The big lumbering yogi lets the chitta vritti of bicycles clank around in his mind, holding onto his slippery squirming foot, he’s been worse off than this he thinks.  Then his mind goes blank.

-Juancho

A continued kind of day

It doesn’t really matter where it happened.  You certainly did not dream at the time that you wished to grow up and bowed, ground into cheap gristle hamburger meat rather than the marbled and fatty patties that low around you puckering their bewildered nostrils in and out with their fear.

Maximize pleasure and minimize pain.  Say it with me, Maximize pleasure, minimize pain.  As if.  I mean, really. As if that is any kind of mission statement to be proud of, like you can just blame everything on George H.W. Bush, the cause of your malaise.  You have no idea yet that the real gravy train of blame is still trundling along the tracks, biding his time until he gets a shot at the title and a world class opportunity to ram it in sideways for you and your ilk.  Nothing will ever be your fault again, other than poor decisions on restaurant menus.

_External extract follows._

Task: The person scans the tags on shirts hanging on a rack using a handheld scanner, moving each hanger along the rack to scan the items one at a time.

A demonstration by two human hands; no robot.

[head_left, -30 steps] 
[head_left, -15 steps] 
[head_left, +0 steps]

In spite of this, and oblivious of the pending absolution, you feel responsible for your destiny so you jingle the change in your pocket and mull how best to use it.  You choose drink over food because ideas are what sustain you at this time in your life, and food comes along eventually.  The chance to raise a bottle to the sky and talk so smooth it feels like action, that is what will move this agenda along and get us to the next chapter- scheduled to begin tomorrow.